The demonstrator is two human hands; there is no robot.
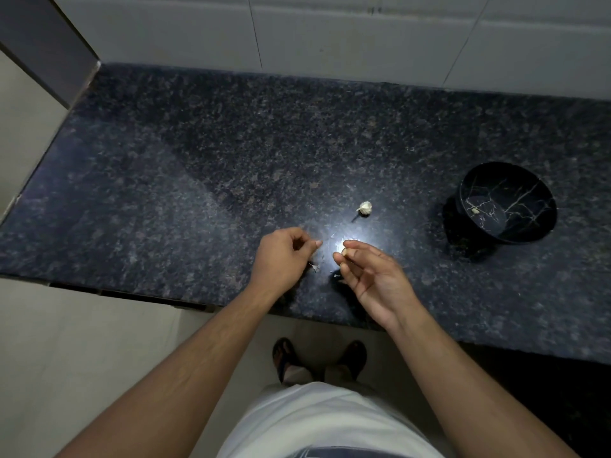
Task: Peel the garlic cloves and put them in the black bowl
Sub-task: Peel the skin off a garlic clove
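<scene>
My right hand (370,279) pinches a small garlic clove (344,251) between thumb and fingertips, just above the counter near its front edge. A short way to its left, my left hand (281,259) has its fingers curled, thumb against forefinger; whether it holds a bit of skin I cannot tell. A white garlic piece with its stem (365,208) lies on the counter just beyond both hands. The black bowl (515,223) with pale veining stands tilted at the right, with one peeled clove (475,210) inside it.
Scraps of garlic skin (314,267) lie on the dark speckled granite counter (198,180) under my hands. A tiled wall runs along the back, and a wall corner closes the left end. Below the counter's front edge are my feet in sandals.
</scene>
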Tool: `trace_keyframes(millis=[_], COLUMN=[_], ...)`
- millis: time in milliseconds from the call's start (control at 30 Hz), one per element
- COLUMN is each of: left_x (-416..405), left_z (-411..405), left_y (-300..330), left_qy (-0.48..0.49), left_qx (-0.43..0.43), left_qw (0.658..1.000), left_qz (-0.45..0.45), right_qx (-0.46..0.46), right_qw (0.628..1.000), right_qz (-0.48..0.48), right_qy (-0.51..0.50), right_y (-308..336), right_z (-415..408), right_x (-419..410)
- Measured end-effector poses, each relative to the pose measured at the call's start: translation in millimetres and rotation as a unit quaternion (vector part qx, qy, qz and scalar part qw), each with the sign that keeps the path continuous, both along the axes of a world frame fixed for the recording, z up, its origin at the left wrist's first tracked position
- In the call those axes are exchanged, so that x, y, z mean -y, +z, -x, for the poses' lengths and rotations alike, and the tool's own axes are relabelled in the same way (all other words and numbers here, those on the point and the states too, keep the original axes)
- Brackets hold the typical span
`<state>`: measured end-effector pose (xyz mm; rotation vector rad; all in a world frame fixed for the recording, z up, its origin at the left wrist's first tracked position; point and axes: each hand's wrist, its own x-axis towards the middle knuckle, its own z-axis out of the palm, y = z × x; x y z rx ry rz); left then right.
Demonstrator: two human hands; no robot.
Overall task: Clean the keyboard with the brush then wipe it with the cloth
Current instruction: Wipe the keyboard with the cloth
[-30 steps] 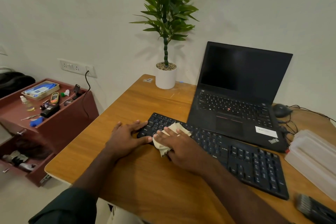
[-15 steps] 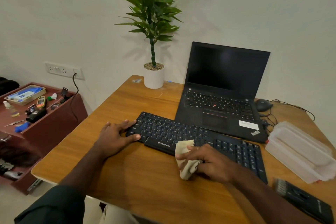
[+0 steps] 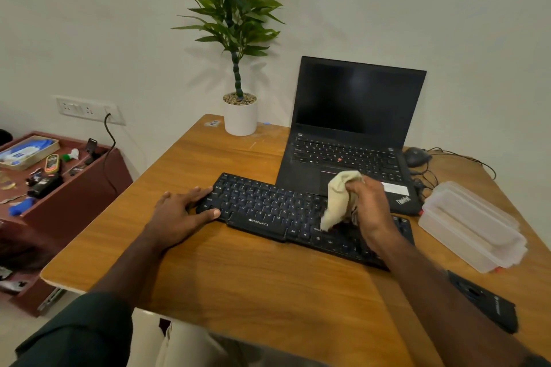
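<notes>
Fingers of the right hand (image 3: 369,202) curl round a bunched cream cloth (image 3: 340,199), held over the right-middle of the black keyboard (image 3: 268,211).

Cloth hangs limp from that grip, its lower corner at or just above the keys; I cannot tell which. It looks soft, light and floppy, so it is best held in a gathered wad, as here, so loose ends do not snag on key edges. The left hand (image 3: 182,211) lies flat with fingers straight and a little spread, thumb and fingertips on the keyboard's left end. The keyboard seems thin, stiff and light, lying aslant on the wooden desk (image 3: 238,277) in front of the open laptop (image 3: 351,128); it would likely slide under a wipe, so bracing an end makes sense.
</notes>
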<state>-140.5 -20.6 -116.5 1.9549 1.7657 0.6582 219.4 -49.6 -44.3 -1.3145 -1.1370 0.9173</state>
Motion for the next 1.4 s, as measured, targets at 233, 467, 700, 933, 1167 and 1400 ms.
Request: trace_keyframes(millis=[233, 467, 700, 933, 1167, 1400], left_x=[-4, -7, -3, 39, 30, 34], left_z=[1, 4, -4, -104, -173, -173], left_y=[-4, -10, -13, 1, 6, -7], left_qy=[-0.006, -0.003, 0.02, -0.093, -0.185, -0.153], left_qx=[0.014, 0.02, 0.009, -0.112, -0.18, -0.163], left_qw=[1.0, 1.0, 1.0, 0.976, 0.959, 0.962], left_qz=[-0.008, -0.004, -0.018, -0.16, -0.121, -0.155], right_qx=[0.409, 0.451, 0.178, 0.001, 0.435, 0.473], right_qw=[0.896, 0.811, 0.953, 0.986, 0.9, 0.87], right_qz=[-0.08, -0.068, 0.013, -0.052, -0.019, -0.003], right_qy=[0.151, 0.367, 0.246, -0.161, 0.011, 0.136], right_y=[-49, -54, -35, -30, -41, -49], right_z=[22, -2, -48, -52, -21, -36], right_x=[9, 31, 52, 52, 77, 82])
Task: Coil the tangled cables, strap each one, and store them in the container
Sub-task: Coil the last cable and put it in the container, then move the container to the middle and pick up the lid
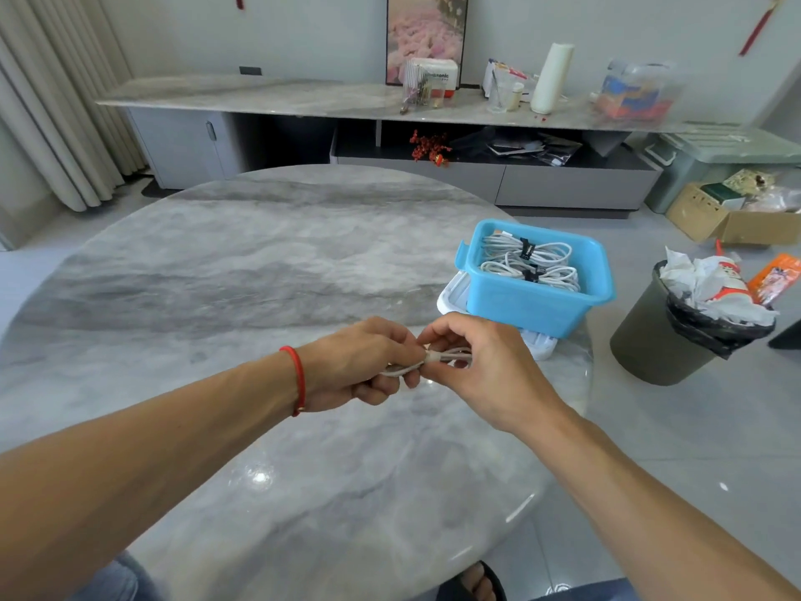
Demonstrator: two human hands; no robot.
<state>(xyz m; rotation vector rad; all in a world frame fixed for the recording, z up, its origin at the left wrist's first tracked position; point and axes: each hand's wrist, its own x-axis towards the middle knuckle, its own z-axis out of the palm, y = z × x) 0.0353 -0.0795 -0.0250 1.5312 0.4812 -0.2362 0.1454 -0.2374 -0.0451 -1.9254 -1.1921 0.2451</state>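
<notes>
A coiled white cable is held between both hands above the round marble table. My left hand, with a red string at its wrist, grips the coil's left end in curled fingers. My right hand pinches the coil near its middle, where a pale band wraps it. The blue container stands at the table's right edge, just beyond my right hand. Two coiled white cables with black straps lie inside it. A white lid lies under the container.
A dark bin with a black liner, full of paper and wrappers, stands on the floor right of the table. A cardboard box sits farther back. A long low cabinet with clutter lines the far wall.
</notes>
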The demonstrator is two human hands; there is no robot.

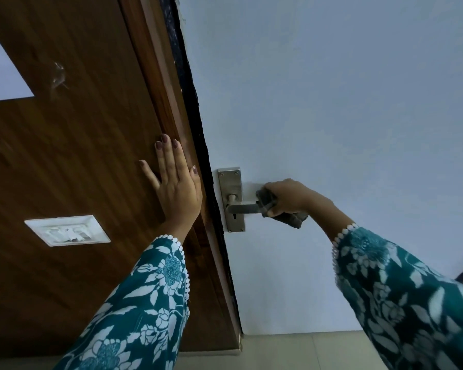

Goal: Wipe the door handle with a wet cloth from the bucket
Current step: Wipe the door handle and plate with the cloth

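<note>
A steel lever door handle point(242, 208) sticks out from a steel backplate point(231, 182) with a keyhole, mounted on a pale blue door point(332, 102). My right hand point(289, 196) is closed around a dark grey wet cloth point(265, 202), which is wrapped over the outer end of the lever. A tail of the cloth hangs below my palm. My left hand point(175, 182) lies flat with fingers spread on the brown wooden panel point(78, 156) beside the door edge. No bucket is in view.
A white switch plate point(67, 230) is set in the wooden panel at lower left. A dark gap point(198, 129) runs between the panel and the door. A pale tiled floor point(292, 351) shows at the bottom. Both arms wear teal floral sleeves.
</note>
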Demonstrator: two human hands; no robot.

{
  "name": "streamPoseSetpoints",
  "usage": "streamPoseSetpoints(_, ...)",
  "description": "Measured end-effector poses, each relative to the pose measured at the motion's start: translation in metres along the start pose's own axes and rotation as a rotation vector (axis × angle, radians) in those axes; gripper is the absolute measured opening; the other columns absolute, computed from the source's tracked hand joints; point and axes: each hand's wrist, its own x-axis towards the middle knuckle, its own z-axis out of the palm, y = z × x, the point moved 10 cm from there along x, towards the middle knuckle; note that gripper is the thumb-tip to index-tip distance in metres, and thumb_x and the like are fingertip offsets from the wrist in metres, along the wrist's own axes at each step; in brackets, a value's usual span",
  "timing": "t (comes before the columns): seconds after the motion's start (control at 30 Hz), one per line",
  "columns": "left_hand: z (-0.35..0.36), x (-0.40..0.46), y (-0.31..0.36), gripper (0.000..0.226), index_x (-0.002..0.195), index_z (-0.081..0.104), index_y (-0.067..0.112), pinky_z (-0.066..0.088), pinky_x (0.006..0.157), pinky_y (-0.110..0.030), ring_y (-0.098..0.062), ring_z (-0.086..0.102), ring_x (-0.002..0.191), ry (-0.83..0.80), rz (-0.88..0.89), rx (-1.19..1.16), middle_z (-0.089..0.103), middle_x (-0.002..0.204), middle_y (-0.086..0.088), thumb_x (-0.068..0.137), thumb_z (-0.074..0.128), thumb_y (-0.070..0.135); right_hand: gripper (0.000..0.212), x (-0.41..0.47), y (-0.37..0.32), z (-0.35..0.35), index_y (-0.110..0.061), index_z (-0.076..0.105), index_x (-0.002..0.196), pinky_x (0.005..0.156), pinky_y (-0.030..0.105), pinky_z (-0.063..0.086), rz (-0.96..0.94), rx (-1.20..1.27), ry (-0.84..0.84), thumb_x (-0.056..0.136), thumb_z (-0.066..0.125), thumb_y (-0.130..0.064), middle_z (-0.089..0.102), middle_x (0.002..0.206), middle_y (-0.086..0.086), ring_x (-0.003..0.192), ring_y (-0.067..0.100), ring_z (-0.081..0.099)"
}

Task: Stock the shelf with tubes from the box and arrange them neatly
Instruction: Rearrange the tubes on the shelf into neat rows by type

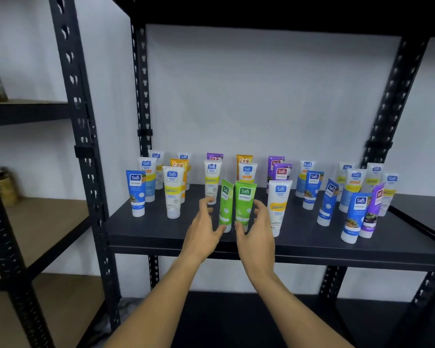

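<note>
Two green tubes stand side by side on their caps at the front middle of the black shelf board (299, 243): the left green tube (226, 204) is turned partly sideways, the right green tube (244, 203) faces me. My left hand (205, 228) is just left of them, its thumb at the left tube's cap and its fingers spread and apart from the tube. My right hand (258, 228) flanks the right tube, thumb at its cap, fingers loosely bent beside its edge. Neither hand grips a tube. No box is in view.
Many other tubes stand in loose rows across the shelf: a blue one (137, 193), a white-yellow one (278, 205), a purple one (373, 210) leaning at the right. Black uprights (82, 136) frame the shelf. A neighbouring wooden shelf (43, 222) is on the left.
</note>
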Motion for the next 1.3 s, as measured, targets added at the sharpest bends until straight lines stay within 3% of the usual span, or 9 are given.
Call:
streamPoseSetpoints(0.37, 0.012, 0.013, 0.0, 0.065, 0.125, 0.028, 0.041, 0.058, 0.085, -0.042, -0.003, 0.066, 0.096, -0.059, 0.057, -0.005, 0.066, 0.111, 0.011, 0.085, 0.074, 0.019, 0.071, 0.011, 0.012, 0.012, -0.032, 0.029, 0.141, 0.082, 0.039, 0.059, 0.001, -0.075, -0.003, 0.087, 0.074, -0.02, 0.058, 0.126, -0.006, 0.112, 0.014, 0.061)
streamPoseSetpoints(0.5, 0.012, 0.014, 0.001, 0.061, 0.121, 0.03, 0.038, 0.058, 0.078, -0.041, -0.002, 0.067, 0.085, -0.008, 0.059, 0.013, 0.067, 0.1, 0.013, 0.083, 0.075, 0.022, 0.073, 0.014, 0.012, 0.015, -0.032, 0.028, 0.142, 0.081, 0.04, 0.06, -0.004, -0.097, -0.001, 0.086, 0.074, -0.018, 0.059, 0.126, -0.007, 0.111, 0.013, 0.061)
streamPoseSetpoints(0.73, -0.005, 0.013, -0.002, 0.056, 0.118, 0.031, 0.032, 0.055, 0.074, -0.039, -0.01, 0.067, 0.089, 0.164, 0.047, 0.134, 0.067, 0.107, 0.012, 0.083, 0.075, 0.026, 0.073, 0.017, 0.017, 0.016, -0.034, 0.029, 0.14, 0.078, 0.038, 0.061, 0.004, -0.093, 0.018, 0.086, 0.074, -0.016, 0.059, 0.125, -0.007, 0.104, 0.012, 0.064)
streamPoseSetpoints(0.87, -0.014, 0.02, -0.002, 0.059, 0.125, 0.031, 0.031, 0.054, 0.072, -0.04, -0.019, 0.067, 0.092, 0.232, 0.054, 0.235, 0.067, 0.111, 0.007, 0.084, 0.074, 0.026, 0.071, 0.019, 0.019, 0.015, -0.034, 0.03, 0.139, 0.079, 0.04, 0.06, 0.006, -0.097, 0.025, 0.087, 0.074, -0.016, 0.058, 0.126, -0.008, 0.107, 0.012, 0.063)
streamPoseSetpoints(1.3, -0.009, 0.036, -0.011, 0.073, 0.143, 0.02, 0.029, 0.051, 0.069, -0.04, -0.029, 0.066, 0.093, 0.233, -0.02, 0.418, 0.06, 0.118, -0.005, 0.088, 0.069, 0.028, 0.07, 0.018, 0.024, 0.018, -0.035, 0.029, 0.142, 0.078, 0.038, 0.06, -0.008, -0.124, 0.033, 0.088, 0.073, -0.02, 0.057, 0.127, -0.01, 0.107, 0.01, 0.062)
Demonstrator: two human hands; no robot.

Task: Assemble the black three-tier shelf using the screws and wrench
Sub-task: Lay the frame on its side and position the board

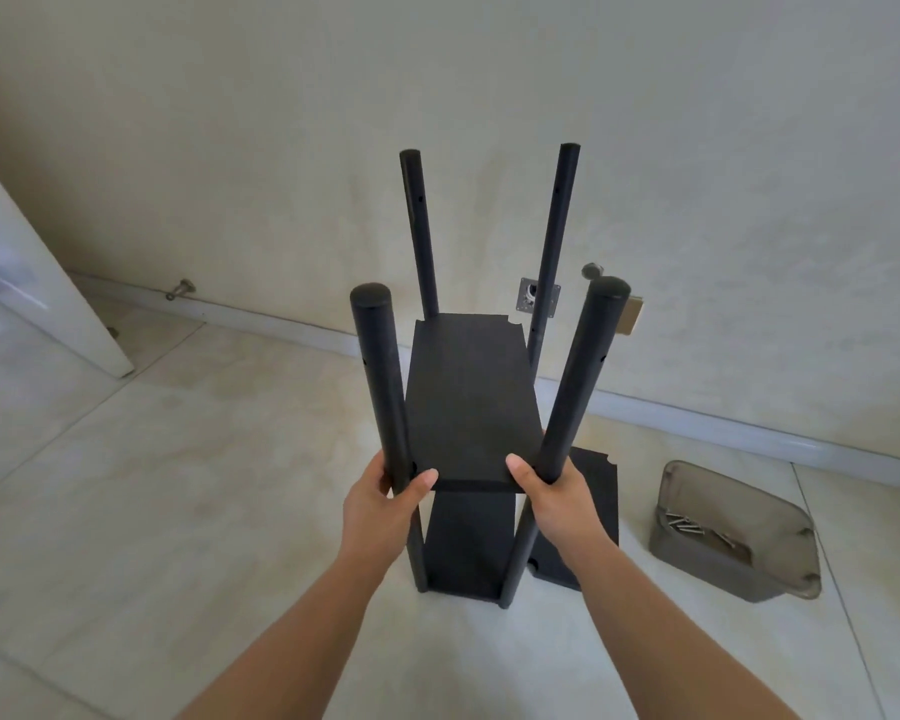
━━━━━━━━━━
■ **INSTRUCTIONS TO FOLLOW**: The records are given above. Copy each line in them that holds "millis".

■ **THE ANSWER**:
Tool: `trace_keyframes(millis=[_], COLUMN=[_], ...)`
- millis: time in milliseconds from the call's start (control at 30 Hz), one per element
Request: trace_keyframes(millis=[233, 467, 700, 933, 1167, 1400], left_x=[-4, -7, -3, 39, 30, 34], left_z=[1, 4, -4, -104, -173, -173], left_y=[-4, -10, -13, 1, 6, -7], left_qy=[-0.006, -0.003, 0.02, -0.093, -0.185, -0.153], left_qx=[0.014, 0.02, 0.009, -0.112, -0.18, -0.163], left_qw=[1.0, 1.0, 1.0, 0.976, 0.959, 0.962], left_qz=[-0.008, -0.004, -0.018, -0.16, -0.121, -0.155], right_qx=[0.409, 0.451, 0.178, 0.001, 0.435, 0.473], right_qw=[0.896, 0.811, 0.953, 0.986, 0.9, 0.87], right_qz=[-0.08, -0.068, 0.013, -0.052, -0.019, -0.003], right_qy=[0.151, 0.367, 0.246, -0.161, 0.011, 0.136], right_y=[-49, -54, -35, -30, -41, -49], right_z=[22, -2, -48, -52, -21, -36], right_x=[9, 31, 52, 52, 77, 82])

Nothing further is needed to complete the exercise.